Son dönemde sanayi alanında Endüstri 4.0 kapsamında yaşanan dönüşüm, Lojistik 4.0 olarak lojistik sektöründe de yoğun şekilde hissediliyor. Gelişen teknoloji ve Lojistik 4.0 ile geleneksel lojistik hizmetlerin dışına çıkan sektörde; otonom araçlar, kaptansız gemiler, otomasyona sahip depolar, 'drone’larla teslimat yakın geleceğin bir gerçeği haline geldi. İlerleyen süreçte bu yöndeki taleplerde beklenen artışının da etkisiyle Türkiye lojistik sektörünün önde gelen firmaları dijitalleşmeye yönelik çalışmalara hız verdi. Sektör temsilcilerine göre, yerli lojistik firmaları teknoloji yoğunluklu yeni nesil depolarla insan faktöründen kaynaklı iş süreçlerindeki aksamaları minimize ederken, aynı zamanda küresel arenada rakabetçi yapısını koruyor.
Gelişen teknolojiyle Türkiye lojistik sektöründe yürütülen faaliyetler ve verilen hizmetler yeniden şekilleniyor. Günümüzde akıllı sistemler lojistik sektörüne adapte edilerek insan müdahalesi azaltılmaya çalışılıyor. Böylece lojistik süreçlerin daha az hata ile tamamlanması amaçlanıyor.
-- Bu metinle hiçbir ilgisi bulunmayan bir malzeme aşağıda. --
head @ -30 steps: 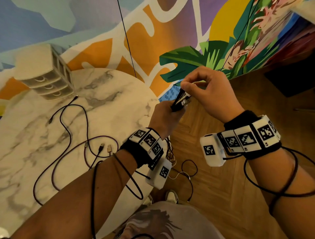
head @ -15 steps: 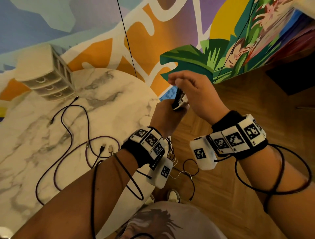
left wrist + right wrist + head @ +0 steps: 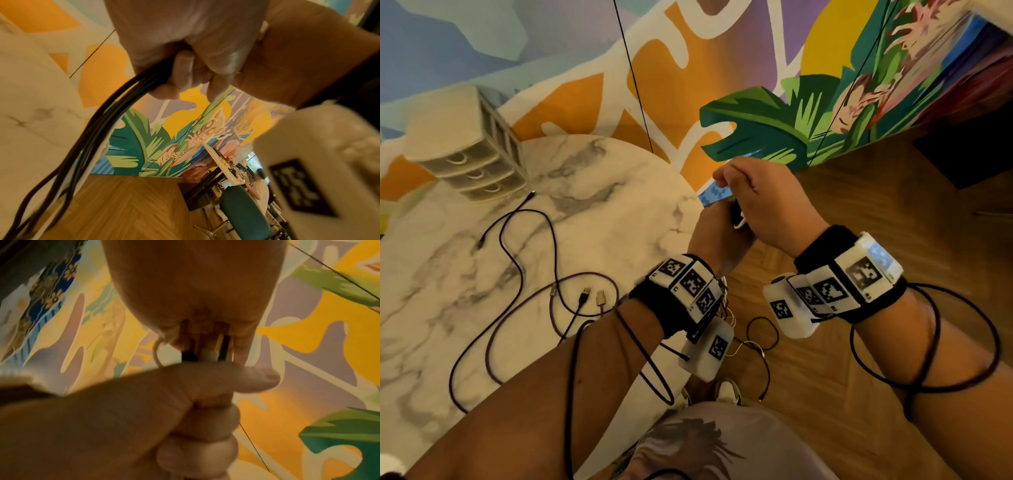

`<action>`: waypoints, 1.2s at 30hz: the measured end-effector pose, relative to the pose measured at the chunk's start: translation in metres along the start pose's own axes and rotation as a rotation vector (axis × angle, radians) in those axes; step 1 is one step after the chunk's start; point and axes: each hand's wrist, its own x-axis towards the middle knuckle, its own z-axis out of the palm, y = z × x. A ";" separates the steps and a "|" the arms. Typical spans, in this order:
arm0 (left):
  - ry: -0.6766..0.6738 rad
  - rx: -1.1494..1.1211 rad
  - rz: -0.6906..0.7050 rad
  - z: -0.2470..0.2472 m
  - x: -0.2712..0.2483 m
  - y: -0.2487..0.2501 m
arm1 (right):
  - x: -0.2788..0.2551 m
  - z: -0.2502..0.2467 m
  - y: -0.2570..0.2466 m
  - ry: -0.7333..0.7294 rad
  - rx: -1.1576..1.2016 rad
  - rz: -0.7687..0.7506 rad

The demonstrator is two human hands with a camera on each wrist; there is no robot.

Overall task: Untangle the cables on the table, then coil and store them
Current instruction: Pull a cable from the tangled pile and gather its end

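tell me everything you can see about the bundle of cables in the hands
The cable bundle is several black strands with at least one white one, smooth and rubbery looking. The left hand grips it in a fist, held off the marble table's edge; its loops hang below. The right hand pinches the top, where black and white plug ends poke out.

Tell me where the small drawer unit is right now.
In the head view the drawer unit stands at the far left edge of the marble table, against the painted wall, just beyond the end of the black cable lying on the tabletop.
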 end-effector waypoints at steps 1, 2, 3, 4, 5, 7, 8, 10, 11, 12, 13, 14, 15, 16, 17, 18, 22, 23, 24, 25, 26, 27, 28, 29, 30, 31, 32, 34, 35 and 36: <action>-0.008 0.005 0.006 0.001 0.001 0.000 | 0.000 -0.001 0.002 -0.008 -0.011 0.008; -0.015 -0.001 0.010 0.002 0.002 0.000 | 0.001 -0.004 0.005 -0.019 0.042 0.035; -0.019 -0.015 0.015 0.001 0.003 -0.001 | 0.002 -0.007 0.006 -0.024 0.163 0.072; -0.025 -0.028 0.023 0.000 0.004 -0.003 | 0.003 -0.011 0.007 -0.015 0.325 0.113; -0.033 -0.044 0.033 -0.002 0.005 -0.005 | 0.002 -0.015 0.008 0.021 0.493 0.143; -0.059 -0.094 0.026 -0.007 0.005 -0.010 | 0.004 -0.022 0.011 0.126 0.675 0.176; -0.076 -0.121 0.019 -0.009 0.004 -0.012 | 0.005 -0.025 0.012 0.153 0.674 0.183; -0.121 -0.146 0.016 -0.009 0.000 -0.012 | 0.009 -0.026 0.012 0.106 0.556 0.189; -0.139 -0.134 0.023 -0.009 -0.001 -0.011 | 0.011 -0.026 0.009 0.039 0.489 0.185; -0.144 -0.123 0.034 -0.008 -0.002 -0.009 | 0.012 -0.024 0.007 -0.027 0.431 0.170; -0.136 -0.125 0.042 -0.008 -0.003 -0.008 | 0.012 -0.022 0.004 -0.056 0.362 0.135; -0.117 -0.137 0.045 -0.008 -0.002 -0.008 | 0.011 -0.019 0.002 -0.028 0.285 0.088; -0.090 -0.153 0.032 -0.008 -0.001 -0.010 | 0.007 -0.017 0.001 0.055 0.215 0.048; -0.062 -0.160 0.003 -0.009 0.002 -0.013 | 0.001 -0.017 0.000 0.165 0.179 0.028; -0.034 -0.163 -0.035 -0.011 0.004 -0.016 | -0.004 -0.018 -0.001 0.246 0.175 0.025; -0.007 -0.174 -0.065 -0.012 0.007 -0.019 | -0.010 -0.018 0.000 0.261 0.181 0.026; 0.055 -0.156 -0.047 -0.011 0.013 -0.021 | -0.022 -0.006 -0.002 0.125 0.121 -0.013; 0.057 -0.144 -0.026 -0.009 0.014 -0.020 | -0.020 -0.005 -0.003 0.141 0.119 -0.023; 0.059 -0.127 -0.016 -0.007 0.014 -0.021 | -0.019 -0.005 -0.005 0.155 0.112 -0.041; 0.057 -0.103 0.003 -0.006 0.015 -0.021 | -0.018 -0.005 -0.006 0.162 0.094 -0.074; 0.055 -0.069 0.023 -0.006 0.016 -0.022 | -0.016 -0.005 -0.007 0.160 0.060 -0.117; 0.045 -0.033 0.034 -0.005 0.017 -0.024 | -0.015 -0.005 -0.007 0.153 0.017 -0.159; 0.034 0.007 0.028 -0.005 0.019 -0.025 | -0.015 -0.005 -0.007 0.141 -0.026 -0.193; 0.024 0.051 0.009 -0.005 0.020 -0.025 | -0.015 -0.004 -0.006 0.130 -0.061 -0.214; 0.031 0.102 -0.019 -0.006 0.022 -0.025 | -0.015 -0.003 -0.005 0.119 -0.087 -0.224; 0.045 0.124 -0.032 -0.007 0.023 -0.025 | -0.015 -0.002 -0.004 0.109 -0.110 -0.227; 0.050 0.149 -0.040 -0.008 0.023 -0.024 | -0.014 -0.002 -0.004 0.103 -0.135 -0.229; 0.038 0.208 -0.004 -0.007 0.023 -0.023 | -0.011 -0.001 -0.004 0.099 -0.172 -0.241; 0.049 0.219 0.017 -0.006 0.022 -0.023 | -0.009 -0.001 -0.004 0.091 -0.181 -0.244; 0.051 0.230 0.011 -0.005 0.022 -0.021 | -0.007 -0.002 -0.004 0.075 -0.192 -0.243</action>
Özellikle Nesnelerin İnterneti ile sistemler, artık hiçbir aracı gerektirmeden birbiriyle iletişim kurabiliyor. Bu durum firmaların iş yapma süreçlerini doğrudan etkilerken; stoklama, depolama ve dağıtım ağının yapısında değişim meydana getiriyor. Teknolojik dönüşümle birlikte yakın gelecekte insan faktörünün minimum seviyeye düşürüldüğü, otonom araçlar ile robotların çalıştığı depo sayısında artış bekleniyor. Yatırımlarını dijitalleşmeye yönelik yeniden şekillendiren firmalar, oluşabilecek taleplere kendilerini şimdiden hazırlıyor.
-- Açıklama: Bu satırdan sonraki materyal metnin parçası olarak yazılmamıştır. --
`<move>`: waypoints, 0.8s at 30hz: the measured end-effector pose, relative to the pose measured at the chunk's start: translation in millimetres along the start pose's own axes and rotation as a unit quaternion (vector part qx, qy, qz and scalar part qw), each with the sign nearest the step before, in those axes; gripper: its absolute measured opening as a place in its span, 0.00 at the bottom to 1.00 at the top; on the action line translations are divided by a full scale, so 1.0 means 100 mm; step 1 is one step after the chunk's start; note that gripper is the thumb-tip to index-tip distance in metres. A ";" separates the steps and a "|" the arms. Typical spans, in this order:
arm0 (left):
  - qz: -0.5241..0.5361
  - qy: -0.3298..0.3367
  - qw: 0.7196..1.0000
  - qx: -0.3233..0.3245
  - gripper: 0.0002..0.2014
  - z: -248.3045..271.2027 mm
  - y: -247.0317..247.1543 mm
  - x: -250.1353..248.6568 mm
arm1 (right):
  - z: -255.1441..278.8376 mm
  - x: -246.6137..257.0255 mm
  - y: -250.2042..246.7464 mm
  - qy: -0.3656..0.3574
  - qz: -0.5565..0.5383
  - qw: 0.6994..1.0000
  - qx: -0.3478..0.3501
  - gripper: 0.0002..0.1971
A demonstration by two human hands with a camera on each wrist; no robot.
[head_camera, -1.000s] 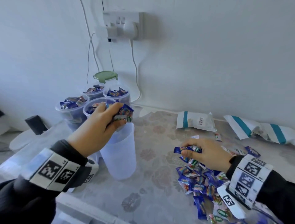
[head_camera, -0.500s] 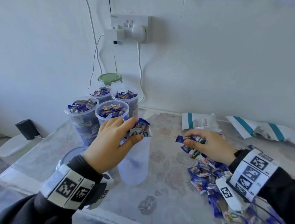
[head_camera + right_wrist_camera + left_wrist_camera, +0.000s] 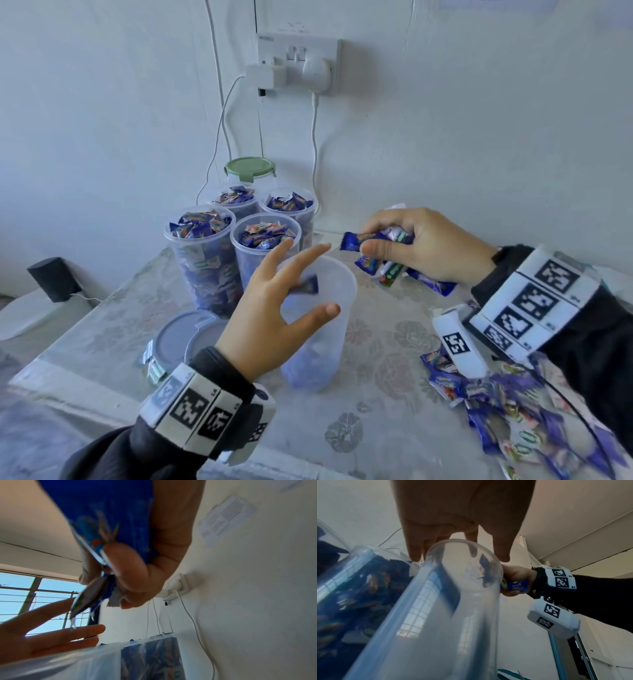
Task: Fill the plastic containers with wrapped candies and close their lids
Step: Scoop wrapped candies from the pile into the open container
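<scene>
A tall translucent container (image 3: pixel 322 342) (image 3: pixel 447 615) stands open at the table's middle. My left hand (image 3: pixel 291 291) (image 3: pixel 460 545) (image 3: pixel 51 632) hovers over its rim with fingers spread, and a blue candy (image 3: pixel 308 285) (image 3: pixel 485 572) falls inside. My right hand (image 3: pixel 414 246) (image 3: pixel 513 582) (image 3: pixel 137 561) grips a bunch of wrapped candies (image 3: pixel 380 253) (image 3: pixel 109 524) just right of the rim. Several candy-filled containers (image 3: pixel 202 253) (image 3: pixel 359 588) (image 3: pixel 154 660) stand without lids behind it. A loose pile of candies (image 3: pixel 507 411) lies at the right.
Grey lids (image 3: pixel 181 339) lie on the table left of my left wrist. A green-lidded jar (image 3: pixel 250 169) stands against the wall under a socket (image 3: pixel 298 65) (image 3: pixel 178 585) with hanging cables. A black block (image 3: pixel 53 279) sits at far left.
My left hand has opened over the container and dropped its candies in. My right hand has lifted from the pile with a bunch of candies and moved up-left toward the rim.
</scene>
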State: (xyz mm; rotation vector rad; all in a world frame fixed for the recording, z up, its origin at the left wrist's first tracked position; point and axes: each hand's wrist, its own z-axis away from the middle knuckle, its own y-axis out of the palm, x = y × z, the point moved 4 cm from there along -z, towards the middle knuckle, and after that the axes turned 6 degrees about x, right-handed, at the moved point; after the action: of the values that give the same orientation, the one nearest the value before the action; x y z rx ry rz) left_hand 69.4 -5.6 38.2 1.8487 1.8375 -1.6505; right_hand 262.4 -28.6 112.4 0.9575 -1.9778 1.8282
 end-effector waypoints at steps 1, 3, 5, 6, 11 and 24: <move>0.010 0.013 1.000 -0.009 0.35 0.02 -0.01 0.00 | -0.06 0.07 0.01 -0.001 0.006 1.000 0.011 0.15; 0.026 0.032 0.999 -0.028 0.39 0.06 -0.01 0.01 | -0.16 0.17 0.04 -0.005 0.029 0.999 0.027 0.14; 0.057 0.016 0.997 -0.055 0.42 0.10 0.01 0.06 | -0.26 0.26 0.09 -0.008 0.051 0.998 0.047 0.12; 0.072 -0.003 0.995 -0.069 0.44 0.13 0.02 0.10 | -0.30 0.29 0.13 -0.009 0.062 0.996 0.060 0.10; 0.115 -0.079 0.988 -0.073 0.45 0.19 0.11 0.19 | -0.45 0.40 0.34 -0.010 0.141 0.980 0.140 0.15; 0.170 -0.105 0.977 -0.074 0.54 0.22 0.16 0.28 | -0.47 0.46 0.32 -0.074 -0.027 0.990 -0.118 0.10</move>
State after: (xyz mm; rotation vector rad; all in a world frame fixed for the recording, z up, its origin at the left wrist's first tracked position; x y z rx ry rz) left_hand 60.4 -5.7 0.4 1.7334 1.4253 -1.4805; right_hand 197.3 3.1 123.1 1.0855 -2.1736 1.4905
Tedarik sürecindeki taleplerinin yerine getirilmesiyle firmaların birbirinden farklılaşıp, rekabet eder hale geleceklerini belirten sektör temsilcileri, ilerleyen yıllarda bu ve benzeri süreçlerle sunulan hizmetlerin hacminde artış yaşanacağına dikkat çekiyor. Buradan hareketle sektör temsilcileri, firmalara yaşanan sürece ayak uyduracak çalışmalara odaklanmalarını öneriyor.